--- What is expected ---
Return exactly and only these lines: the first of the listing through the one containing "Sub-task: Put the".
Information shown Block Start
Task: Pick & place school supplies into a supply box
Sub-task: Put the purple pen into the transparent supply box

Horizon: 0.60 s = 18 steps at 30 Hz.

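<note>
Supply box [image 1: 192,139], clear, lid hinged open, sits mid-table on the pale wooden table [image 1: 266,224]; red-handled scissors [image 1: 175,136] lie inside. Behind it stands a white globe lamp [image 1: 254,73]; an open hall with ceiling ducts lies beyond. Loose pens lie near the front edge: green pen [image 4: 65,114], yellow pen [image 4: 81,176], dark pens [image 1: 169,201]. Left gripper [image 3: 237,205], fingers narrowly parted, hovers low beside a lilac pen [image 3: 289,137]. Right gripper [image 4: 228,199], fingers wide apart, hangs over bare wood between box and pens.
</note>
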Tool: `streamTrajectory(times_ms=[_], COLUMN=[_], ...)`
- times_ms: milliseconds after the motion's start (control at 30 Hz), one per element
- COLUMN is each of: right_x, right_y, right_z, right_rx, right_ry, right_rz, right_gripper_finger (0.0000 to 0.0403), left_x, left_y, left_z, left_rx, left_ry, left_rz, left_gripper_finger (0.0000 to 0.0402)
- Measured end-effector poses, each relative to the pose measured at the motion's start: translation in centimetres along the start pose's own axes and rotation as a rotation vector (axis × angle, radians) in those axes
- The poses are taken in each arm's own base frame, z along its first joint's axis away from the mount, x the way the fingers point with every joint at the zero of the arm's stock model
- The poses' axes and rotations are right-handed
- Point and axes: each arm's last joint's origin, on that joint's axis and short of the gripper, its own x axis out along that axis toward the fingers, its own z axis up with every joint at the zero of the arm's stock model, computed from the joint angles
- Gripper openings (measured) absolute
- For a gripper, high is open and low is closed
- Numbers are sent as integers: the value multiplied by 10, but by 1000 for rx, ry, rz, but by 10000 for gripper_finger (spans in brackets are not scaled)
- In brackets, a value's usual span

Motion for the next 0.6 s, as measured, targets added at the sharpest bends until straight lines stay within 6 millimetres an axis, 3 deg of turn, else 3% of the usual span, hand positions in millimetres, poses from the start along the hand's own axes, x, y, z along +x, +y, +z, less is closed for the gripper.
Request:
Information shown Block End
--- Response ---
Task: Pick & place school supplies into a supply box
Sub-task: Put the purple pen into the transparent supply box

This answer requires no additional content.